Dapat disimpulkan bahwa patriarki akan menjadi sebuah konsep, terutama konsep budaya laki-laki yang akan diwariskan dari generasi ke generasi. Di sini, perempuan menjadi korban utama dari budaya yang diwarisi ini.

Dengan kata lain, ada hubungan erat antara budaya patriarki dan kekerasan seksual di mana korban dipandang sebagai objek atau makhluk yang tidak berdaya dan dapat diperlakukan bebas sesuai kehendak pelaku.

Baca Juga: Kejahatan Seksual akan Lebih Rentan Terjadi di Sekolah dengan Sistem Tertutup
Menghapus Kekerasan Seksual di Kampus dengan Sekolah Advokat Gender
Rendahnya Pendidikan Kesehatan Reproduksi di Indonesia Mendorong Tingginya Kasus Pernikahan Anak

Hambatan Penanganan Kasus Kekerasan Seksual

Pencegahan, penanganan, dan pemulihan menjadi aspek penting dalam mengurangi dan menanggulangi kasus kekerasan seksual. Namun, Olivia CH. Salampessy menyatakan ada beberapa faktor yang menjadi hambatan dalam pencegahan, penanganan, dan pemulihan kasus kekerasan seksual.

Empat hambatan tersebut di antaranya impunitas pelaku kekerasan, penundaan berlarut kasus kekerasan seksual, lembaga pendidikan belum memiliki SOP pencegahan, penanganan, dan pemulihan korban kekerasan seksual, serta masih adanya budaya victim blaming.

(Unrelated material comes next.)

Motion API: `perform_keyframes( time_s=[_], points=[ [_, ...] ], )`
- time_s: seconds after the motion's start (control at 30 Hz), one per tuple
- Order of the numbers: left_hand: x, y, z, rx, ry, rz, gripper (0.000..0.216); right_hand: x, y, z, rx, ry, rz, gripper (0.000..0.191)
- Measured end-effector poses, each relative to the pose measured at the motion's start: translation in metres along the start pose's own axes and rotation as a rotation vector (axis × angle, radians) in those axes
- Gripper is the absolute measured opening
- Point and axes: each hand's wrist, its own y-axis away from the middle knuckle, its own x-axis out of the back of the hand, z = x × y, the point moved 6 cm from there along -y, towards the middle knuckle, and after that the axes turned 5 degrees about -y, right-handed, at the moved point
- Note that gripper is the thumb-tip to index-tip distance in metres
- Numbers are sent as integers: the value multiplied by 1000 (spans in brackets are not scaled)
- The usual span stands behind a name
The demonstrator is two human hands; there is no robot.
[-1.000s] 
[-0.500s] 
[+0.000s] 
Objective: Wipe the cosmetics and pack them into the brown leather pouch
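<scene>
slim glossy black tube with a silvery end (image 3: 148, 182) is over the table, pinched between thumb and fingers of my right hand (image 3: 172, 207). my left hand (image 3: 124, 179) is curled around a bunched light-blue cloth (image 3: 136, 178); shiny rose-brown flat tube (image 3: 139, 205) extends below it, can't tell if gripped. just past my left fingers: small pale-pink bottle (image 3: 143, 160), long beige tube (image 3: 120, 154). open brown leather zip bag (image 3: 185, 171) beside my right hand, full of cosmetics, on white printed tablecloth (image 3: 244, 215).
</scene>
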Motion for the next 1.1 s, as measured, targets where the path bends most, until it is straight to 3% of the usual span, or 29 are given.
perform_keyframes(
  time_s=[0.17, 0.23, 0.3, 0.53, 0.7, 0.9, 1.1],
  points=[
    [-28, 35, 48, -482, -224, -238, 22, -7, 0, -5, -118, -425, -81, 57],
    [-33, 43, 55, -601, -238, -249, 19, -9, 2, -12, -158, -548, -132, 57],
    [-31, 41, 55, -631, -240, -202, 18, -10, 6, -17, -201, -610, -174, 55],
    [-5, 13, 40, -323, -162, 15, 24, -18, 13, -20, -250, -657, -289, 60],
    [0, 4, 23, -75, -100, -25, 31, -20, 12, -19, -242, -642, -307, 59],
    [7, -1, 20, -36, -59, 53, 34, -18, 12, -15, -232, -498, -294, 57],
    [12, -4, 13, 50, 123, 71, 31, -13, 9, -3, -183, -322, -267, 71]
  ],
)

Olivia menjelaskan, impunitas pelaku kekerasan seksual sering kali berupa alternatif penyelesaian kasus yang ditawarkan oleh penegak hukum seperti mediasi. Faktor hambatan mengenai penundaan kasus yang berlarut terkait dengan kendala bukti dan administrasi yang dipermasalahkan oleh birokrasi.

Selanjutnya, payung hukum menjadi aspek penting untuk perlindungan dan jaminan korban. Khusus di ranah pendidikan tinggi, saat ini telah lahir Permendikbud Ristek tentang Pencegahan dan Penanganan Kekerasan Seksual (PPKS). Setiap kampus harus menurunkan peraturan ini dengan membentuk satuan-satuan tugas PPKS.

Terakhir, mengenai budaya victim blaming yang menitikberatkan sumber kasus pada korban yang mana berkorelasi dengan budaya patriarki.

Paradigma perempuan berpakaian terbuka, aturan tidak boleh keluar malam, serta analogi kucing-ikan asin menjadi bukti bahwa lingkungan dalam budaya patriarki gagal menciptakan ruang aman bagi perempuan dan masyarakat termarginalkan lainnya.